== TASK GOAL ==
What this exercise requires is a verbatim reproduction of the data below.

[[ DATA PROVIDED, beginning ]]

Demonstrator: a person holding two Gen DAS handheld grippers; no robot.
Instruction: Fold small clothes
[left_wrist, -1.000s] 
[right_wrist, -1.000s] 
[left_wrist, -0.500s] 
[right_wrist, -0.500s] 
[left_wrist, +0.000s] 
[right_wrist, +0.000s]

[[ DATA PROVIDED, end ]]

== YOUR RESPONSE ==
Demonstrator: a person holding two Gen DAS handheld grippers; no robot.
Instruction: Fold small clothes
[left_wrist, -1.000s] 
[right_wrist, -1.000s] 
[left_wrist, -0.500s] 
[right_wrist, -0.500s] 
[left_wrist, +0.000s] 
[right_wrist, +0.000s]

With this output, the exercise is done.